* _EXERCISE REQUIREMENTS_: Using the listing below, work out how many lines include the word "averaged". Only the number is to be given.

- - - - -

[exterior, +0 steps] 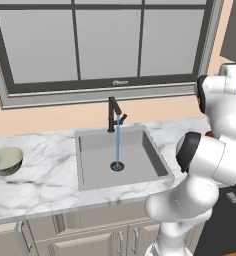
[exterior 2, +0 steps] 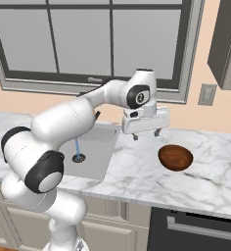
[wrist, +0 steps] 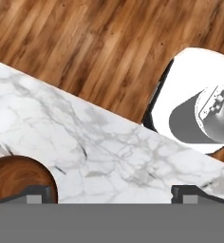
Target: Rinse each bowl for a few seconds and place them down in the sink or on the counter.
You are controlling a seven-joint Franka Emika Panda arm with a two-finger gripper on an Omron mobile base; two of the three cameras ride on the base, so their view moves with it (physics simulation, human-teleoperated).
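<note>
Water [exterior: 118, 142] runs from the faucet [exterior: 113, 114] straight down onto the drain [exterior: 117, 166] of the sink [exterior: 92, 141], so the rinse station is ready for you. Your gripper [exterior 2: 146, 134] hangs above the counter [exterior 2: 137, 171] just right of the sink, jaws spread wide and holding nothing. The brown bowl [exterior 2: 175, 157] sits on the counter a little to the gripper's right and below it; in the hand view the same brown bowl [wrist: 19, 179] shows at the lower left, beside one fingertip, so you are not yet centred over it. The green bowl [exterior: 6, 160] rests on the counter well to the left of the sink, far from the hand. Both bowls look small, rigid and probably light, so weight should not trouble you, but the walls are smooth and curved and will likely get slick once wet. Take the brown bowl by its rim, one finger inside and one outside, rather than trying to span the whole body. Close firmly, since a pinched rim could let the bowl swing or slip under the stream.
</note>
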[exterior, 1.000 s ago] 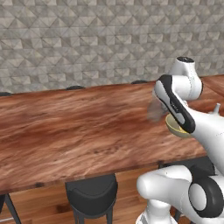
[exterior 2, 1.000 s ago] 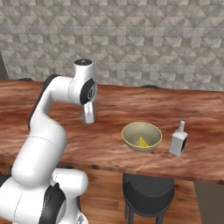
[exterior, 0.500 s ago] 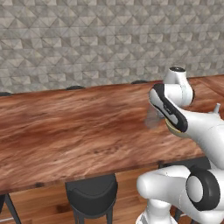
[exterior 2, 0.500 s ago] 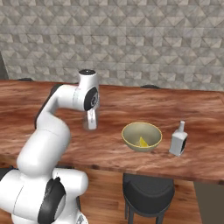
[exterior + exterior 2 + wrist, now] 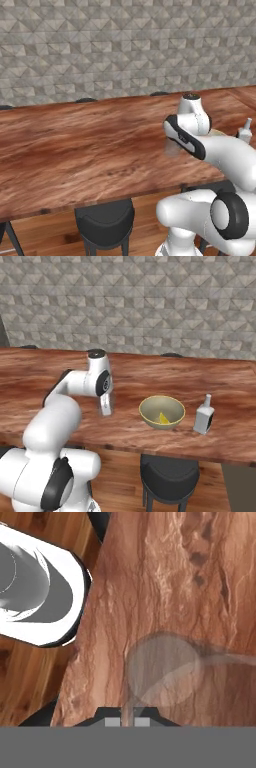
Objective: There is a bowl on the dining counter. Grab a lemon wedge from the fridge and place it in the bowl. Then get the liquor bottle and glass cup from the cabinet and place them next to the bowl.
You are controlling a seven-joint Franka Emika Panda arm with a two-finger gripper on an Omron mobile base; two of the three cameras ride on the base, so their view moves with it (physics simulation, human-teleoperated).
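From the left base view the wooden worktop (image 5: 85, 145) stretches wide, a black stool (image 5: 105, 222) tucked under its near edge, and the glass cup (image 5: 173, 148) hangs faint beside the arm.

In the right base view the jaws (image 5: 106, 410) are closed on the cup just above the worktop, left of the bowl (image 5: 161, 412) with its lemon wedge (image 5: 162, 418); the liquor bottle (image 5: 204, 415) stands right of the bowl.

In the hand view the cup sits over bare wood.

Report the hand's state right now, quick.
Hand: closed on the rim of the clear glass cup, holding it above the wooden counter.
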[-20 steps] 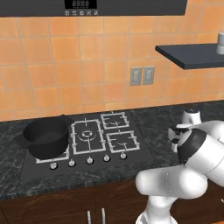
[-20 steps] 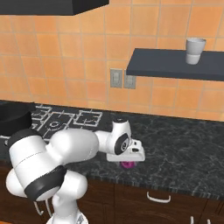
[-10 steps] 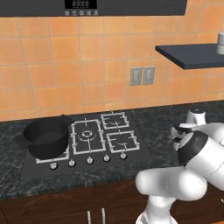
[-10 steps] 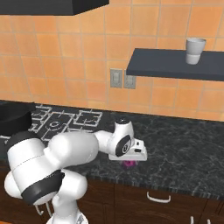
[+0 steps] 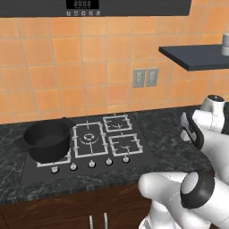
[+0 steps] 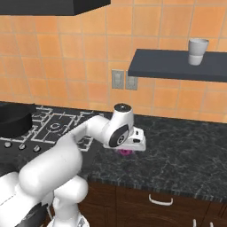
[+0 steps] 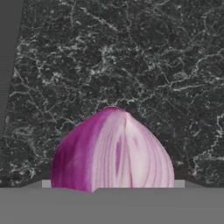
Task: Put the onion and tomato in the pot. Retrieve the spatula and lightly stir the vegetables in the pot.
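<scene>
From the hand view I see a purple-and-white onion (image 7: pixel 113 151) close up on the dark speckled tabletop (image 7: pixel 131 57); its base is cut off at the bottom. In the right base view only a purple sliver of it peeks out under the claw (image 6: pixel 127 150), which hides the rest. I cannot tell whether the claw grips it. The left base view has the black pot (image 5: pixel 47 139) on the stove (image 5: pixel 96 143), well apart from the hand.

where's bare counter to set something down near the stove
Bare dark counter runs right of the onion under the shelf. A narrower strip lies between the stove and the onion. The stove's left side holds the pot.
</scene>
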Controlling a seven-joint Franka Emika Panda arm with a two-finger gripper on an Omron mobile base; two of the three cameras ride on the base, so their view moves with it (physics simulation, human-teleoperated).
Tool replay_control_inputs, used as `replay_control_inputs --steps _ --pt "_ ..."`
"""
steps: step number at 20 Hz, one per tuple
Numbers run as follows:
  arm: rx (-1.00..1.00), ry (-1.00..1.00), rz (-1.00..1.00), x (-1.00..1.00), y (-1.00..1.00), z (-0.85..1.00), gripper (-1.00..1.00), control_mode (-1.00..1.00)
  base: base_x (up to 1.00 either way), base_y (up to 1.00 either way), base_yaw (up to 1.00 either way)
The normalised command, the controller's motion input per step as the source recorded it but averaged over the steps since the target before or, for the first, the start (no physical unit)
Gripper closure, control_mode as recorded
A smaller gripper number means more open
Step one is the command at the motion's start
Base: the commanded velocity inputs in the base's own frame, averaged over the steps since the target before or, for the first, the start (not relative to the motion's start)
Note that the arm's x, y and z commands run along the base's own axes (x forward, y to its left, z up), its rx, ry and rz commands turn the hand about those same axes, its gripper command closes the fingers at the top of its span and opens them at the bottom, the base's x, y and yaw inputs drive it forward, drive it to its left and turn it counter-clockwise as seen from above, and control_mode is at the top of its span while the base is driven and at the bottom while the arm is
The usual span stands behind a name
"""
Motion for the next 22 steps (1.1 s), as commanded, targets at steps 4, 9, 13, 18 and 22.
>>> replay_control_inputs --steps 4,9,13,18,22 --pt "0.0 0.04 0.0 -0.19 0.55 1.0 1.0 -1.0 0.0 0.0 0.0" --pt "0.0 0.05 0.0 -0.36 0.41 1.0 1.0 -1.0 0.0 0.0 0.0" --pt "0.0 0.1 0.0 -0.17 0.34 0.8 1.0 -1.0 0.0 0.0 0.0" --pt "0.0 0.03 0.0 -0.06 0.06 0.14 1.0 1.0 -0.08 0.2 0.0" --pt "0.0 0.0 0.0 0.0 0.0 0.0 1.0 1.0 -0.13 1.0 0.0"
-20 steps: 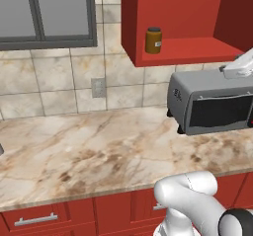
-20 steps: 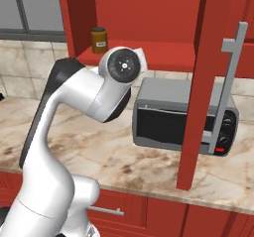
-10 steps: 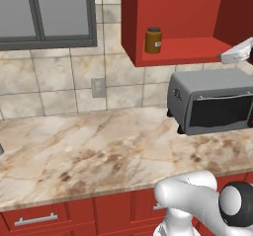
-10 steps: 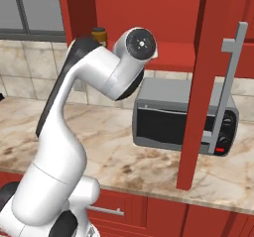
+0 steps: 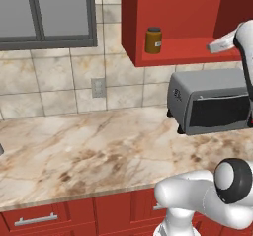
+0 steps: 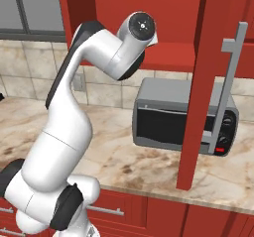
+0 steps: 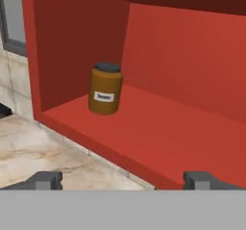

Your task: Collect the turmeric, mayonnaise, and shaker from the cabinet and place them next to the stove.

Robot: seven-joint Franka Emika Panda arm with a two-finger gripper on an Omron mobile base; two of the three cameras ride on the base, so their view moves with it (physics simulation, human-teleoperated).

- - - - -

* _WRITTEN ANSWER_: 2